A Seminole often takes the medicine of the white man for slight attacks of illness, but in serious cases he calls in the medicine man of his own people. One of the worst foes of the tribe is measles, which easily becomes epidemic. If the disease itself does not terminate the life of the sufferers, the medicine man puts in the finishing strokes with his mummery. By means of bleedings, poultices, and closings he disposes of the disease and patient both.
The dead are left on top of the ground wrapped in blankets, and further protected by a pen built over the body. When a man's squaw dies he wears his shirt till it rots off. When a squaw loses her husband she refrains from combing her hair for three months. Aside from these formalities little reverence is shown for the dead; and when Tom Tiger's grave was robbed, and his bones taken for exhibition, the Indians were indifferent.
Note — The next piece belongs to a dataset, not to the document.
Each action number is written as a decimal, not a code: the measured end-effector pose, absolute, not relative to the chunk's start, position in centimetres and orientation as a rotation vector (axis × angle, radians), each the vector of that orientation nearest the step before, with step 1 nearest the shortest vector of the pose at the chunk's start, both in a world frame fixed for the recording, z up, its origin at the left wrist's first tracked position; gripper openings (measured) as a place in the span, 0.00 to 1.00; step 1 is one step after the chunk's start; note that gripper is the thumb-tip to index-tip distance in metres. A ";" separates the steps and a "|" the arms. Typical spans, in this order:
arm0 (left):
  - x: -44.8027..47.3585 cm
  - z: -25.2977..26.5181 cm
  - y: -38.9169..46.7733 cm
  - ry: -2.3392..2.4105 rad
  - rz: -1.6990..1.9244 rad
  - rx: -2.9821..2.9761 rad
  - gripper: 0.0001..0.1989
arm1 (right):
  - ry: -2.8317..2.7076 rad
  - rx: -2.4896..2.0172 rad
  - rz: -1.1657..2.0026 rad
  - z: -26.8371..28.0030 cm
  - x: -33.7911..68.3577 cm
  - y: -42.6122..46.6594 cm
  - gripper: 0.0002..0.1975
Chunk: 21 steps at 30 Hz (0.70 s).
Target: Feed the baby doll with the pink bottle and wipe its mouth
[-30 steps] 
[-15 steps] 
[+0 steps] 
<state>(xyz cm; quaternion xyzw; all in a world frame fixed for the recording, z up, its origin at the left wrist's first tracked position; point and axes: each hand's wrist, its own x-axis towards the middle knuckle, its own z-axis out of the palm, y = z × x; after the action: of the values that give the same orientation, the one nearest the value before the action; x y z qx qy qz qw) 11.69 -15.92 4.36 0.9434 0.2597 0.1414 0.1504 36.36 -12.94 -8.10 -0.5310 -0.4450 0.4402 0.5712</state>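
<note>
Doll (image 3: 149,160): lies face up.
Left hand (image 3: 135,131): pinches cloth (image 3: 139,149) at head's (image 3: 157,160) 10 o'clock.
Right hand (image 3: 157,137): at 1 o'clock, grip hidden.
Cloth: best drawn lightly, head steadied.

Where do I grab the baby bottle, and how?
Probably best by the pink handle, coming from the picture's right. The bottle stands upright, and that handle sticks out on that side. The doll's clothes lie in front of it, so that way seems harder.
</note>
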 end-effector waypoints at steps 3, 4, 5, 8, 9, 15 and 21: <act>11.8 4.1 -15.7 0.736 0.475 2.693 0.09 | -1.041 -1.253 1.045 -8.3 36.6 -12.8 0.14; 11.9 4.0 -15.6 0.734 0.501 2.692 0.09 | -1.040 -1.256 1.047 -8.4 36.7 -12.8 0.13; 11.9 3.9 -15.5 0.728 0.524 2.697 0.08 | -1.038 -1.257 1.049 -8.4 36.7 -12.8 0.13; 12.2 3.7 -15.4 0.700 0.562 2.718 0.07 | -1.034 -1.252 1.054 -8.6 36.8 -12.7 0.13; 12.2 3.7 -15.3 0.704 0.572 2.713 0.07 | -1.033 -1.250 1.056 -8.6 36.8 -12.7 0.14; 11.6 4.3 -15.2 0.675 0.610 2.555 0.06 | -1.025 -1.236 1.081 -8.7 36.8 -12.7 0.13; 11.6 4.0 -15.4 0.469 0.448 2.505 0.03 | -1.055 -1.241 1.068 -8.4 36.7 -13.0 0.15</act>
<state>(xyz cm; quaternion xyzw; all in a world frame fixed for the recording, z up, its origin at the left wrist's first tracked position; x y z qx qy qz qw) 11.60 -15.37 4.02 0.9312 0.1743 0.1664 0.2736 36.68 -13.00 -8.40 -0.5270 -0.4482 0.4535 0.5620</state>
Surveyors are beginning to invade the Seminole country. Lumber, bark, and fruit-growing companies are gaining a foothold. Hunters roam over the preserves in increasing numbers, and the state is going ahead energetically with drainage projects. The Indians have become anxious over their future as they see the water in the Everglades receding, game becoming scarcer, and the white men locating on more and more of what was formerly an almost inaccessible wilderness to civilized humanity. Some adjustment must be made for them, but negotiation with them is not easy, for their general opinion of the whites is that they are "no good and lie too much."